B-246874, Mar 27, 1992

DIGEST: An employee on temporary duty rented a furnished apartment and incurred a telephone connection charge for which she seeks reimbursement. Such a charge is a non-reimbursable installation charge rather than a reimbursable telephone use fee. Employee's claim is denied.

Barbara Osborne:

The Internal Revenue Service (IRS) requests an advance decision as to whether a reclaim voucher for a "telephone connection charge" of $34.75, incurred by an employee while on temporary duty, may be certified for payment. /1/

Ms.

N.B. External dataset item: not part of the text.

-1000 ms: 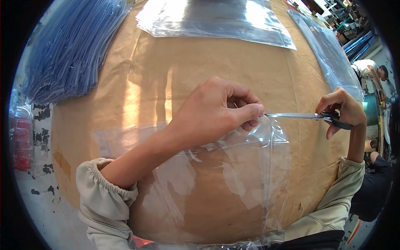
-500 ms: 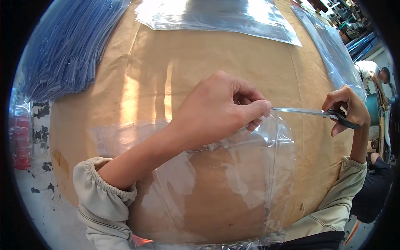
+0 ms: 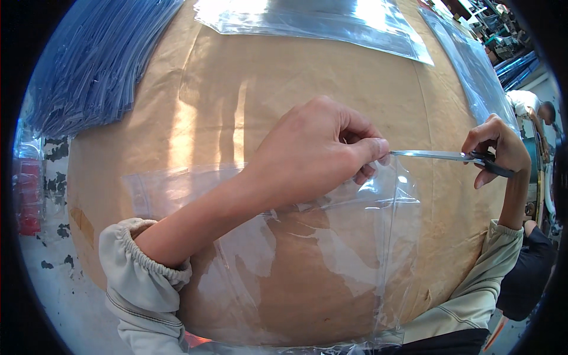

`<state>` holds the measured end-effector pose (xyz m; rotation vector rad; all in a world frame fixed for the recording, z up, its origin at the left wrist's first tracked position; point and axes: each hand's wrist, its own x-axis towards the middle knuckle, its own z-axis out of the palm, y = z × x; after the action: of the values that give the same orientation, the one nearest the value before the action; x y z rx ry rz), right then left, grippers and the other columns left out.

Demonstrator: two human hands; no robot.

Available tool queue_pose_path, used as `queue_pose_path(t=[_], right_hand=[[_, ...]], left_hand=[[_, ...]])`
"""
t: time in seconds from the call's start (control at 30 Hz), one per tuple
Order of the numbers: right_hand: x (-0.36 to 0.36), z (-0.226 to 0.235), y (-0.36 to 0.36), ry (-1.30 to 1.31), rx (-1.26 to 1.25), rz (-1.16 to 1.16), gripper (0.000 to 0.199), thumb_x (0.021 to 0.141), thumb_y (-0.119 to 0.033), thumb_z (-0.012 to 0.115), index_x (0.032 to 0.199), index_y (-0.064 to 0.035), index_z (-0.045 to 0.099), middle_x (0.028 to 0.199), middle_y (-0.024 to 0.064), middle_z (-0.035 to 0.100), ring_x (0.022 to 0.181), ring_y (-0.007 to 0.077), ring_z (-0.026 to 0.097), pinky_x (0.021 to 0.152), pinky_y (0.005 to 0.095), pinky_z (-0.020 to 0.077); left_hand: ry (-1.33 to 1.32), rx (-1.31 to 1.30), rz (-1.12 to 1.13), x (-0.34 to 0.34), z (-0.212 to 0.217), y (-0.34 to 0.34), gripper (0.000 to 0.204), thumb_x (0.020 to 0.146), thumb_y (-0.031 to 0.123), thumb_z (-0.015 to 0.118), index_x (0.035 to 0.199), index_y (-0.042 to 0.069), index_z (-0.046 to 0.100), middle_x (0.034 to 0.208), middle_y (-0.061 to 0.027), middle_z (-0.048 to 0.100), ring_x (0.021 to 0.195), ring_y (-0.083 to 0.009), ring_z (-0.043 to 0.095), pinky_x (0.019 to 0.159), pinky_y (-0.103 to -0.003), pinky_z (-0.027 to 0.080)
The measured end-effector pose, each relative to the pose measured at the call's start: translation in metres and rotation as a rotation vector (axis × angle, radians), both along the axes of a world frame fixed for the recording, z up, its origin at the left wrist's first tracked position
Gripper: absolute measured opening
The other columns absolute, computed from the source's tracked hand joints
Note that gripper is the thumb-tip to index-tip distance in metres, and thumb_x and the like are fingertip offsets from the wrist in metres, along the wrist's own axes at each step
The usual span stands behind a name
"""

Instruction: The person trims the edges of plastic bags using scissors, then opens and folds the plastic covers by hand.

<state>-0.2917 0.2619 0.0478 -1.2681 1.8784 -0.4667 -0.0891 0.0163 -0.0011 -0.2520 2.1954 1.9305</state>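
Observation:
A clear plastic bag lies spread over the brown-covered table in front of me. My left hand pinches its upper edge near the right corner between thumb and fingers. My right hand holds a pair of scissors with dark handles, its fingers around the loops. The blades look nearly closed and point left, with the tips right at my left fingertips. Whether the tips touch the plastic is hidden by those fingers.
A thick stack of bluish plastic sleeves lies at the far left. Flat clear sheets are piled at the back, more sheets at the right. Brown paper covers the table. Another person is at the far right.
Both hands and the scissors have shifted very slightly to the right in view. The grip on the bag and on the scissors looks the same.

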Motion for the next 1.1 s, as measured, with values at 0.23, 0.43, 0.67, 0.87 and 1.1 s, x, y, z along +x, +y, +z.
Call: queue_pose_path(t=[0.23,0.43,0.67,0.87,1.1], right_hand=[[-0.003,0.000,-0.003,0.074,-0.013,0.067,0.048,0.050,-0.032,0.087,0.077,-0.0006,0.062,0.060,0.0016,0.060,0.046,0.0046,0.051,0.040,0.0175,0.0371],[-0.001,0.001,-0.006,0.149,-0.036,0.089,0.044,0.051,-0.030,0.086,0.076,-0.0017,0.063,0.061,0.0027,0.061,0.047,0.0064,0.054,0.042,0.0182,0.0411],[0.004,0.005,-0.009,0.096,0.039,0.026,0.043,0.054,-0.032,0.085,0.074,-0.0014,0.062,0.061,0.0027,0.061,0.047,0.0071,0.055,0.041,0.0181,0.0420],[0.000,0.003,-0.007,0.128,-0.005,0.078,0.042,0.056,-0.031,0.084,0.073,-0.0007,0.062,0.061,0.0028,0.060,0.046,0.0074,0.055,0.041,0.0176,0.0420],[-0.008,0.001,-0.004,0.051,-0.024,0.099,0.041,0.056,-0.029,0.084,0.073,0.0002,0.062,0.061,0.0028,0.060,0.043,0.0066,0.052,0.038,0.0173,0.0398]], left_hand=[[0.009,-0.013,0.006,0.000,0.000,0.000,0.019,0.084,0.015,0.058,0.083,-0.003,0.065,0.069,-0.0055,0.061,0.063,-0.0082,0.057,0.057,-0.019,0.044],[0.047,0.008,-0.008,0.001,-0.001,-0.001,0.019,0.084,0.015,0.058,0.083,-0.003,0.065,0.068,-0.0051,0.061,0.062,-0.0076,0.056,0.055,-0.019,0.043],[0.047,0.008,0.005,0.000,0.000,-0.001,0.019,0.084,0.014,0.058,0.083,-0.003,0.065,0.067,-0.0048,0.061,0.061,-0.0073,0.056,0.054,-0.019,0.042],[0.062,0.005,0.000,-0.001,-0.001,-0.001,0.018,0.083,0.013,0.059,0.083,-0.004,0.065,0.067,-0.0053,0.061,0.061,-0.0076,0.055,0.055,-0.020,0.042],[0.091,-0.034,-0.042,-0.001,0.000,-0.002,0.018,0.082,0.013,0.058,0.083,-0.004,0.066,0.067,-0.0059,0.062,0.062,-0.0080,0.056,0.058,-0.020,0.043]])
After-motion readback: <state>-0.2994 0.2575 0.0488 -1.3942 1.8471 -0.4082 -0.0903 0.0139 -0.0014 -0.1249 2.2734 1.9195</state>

Barbara Osborne, an IRS employee, was on temporary duty in Sacramento, California, from August 8 to August 30, 1991. Ms. Osborne rented a furnished apartment for $52.12 per night, which was monetarily in the best interest of the government. The furnished apartment was equipped with a telephone which was not connected. The phone company charged her a "connection charge" of $34.75, which she paid, and for which she now seeks reimbursement on her reclaim voucher. We note that in California, the "connection charge" is a one-time customary service fee for making an existing telephone operable. It is not a charge for physically installing the telephone.

The IRS denied reimbursement on the basis that the connection charge of $34.75 is considered an "installation charge" which our decisions, interpreting the Federal Travel Regulation, now 41 C.F.R. Sec. 301 7.14(a)(1) (1991) state is not reimbursable as part of subsistence expenses. See decisions cited, infra. Ms. Osborne argues that the connection charge should not be considered as an installation charge, but rather as a telephone use fee which is reimbursable.

We have long held that the costs of temporary lodgings reimbursable under the applicable statutes and regulations include those items of expense which are for accommodations or services originally included in the price of a hotel or motel room. See 52 Comp.Gen. 730 (1973). Thus, a telephone use charge is reimbursable as a cost of lodging, but neither installation nor connection of telephone service is reimbursable. David E. Nowak, 65 Comp.Gen. 805 (1986), and cases cited therein. The cost of starting up telephone service is considered as a one-time charge not ordinarily included in the price of a hotel or motel room. Lynne M. Hanacek, B-246261, Dec. 17, 1991; David E. Nowak, 65 Comp.Gen. 805, supra.

Accordingly, Ms. Osborne's reclaim voucher may not be certified for payment, and her claim for the telephone connection charge is denied.

/1/ This request was submitted by Michael G. Hebert, Regional Fiscal Management Officer, IRS, San Francisco, California.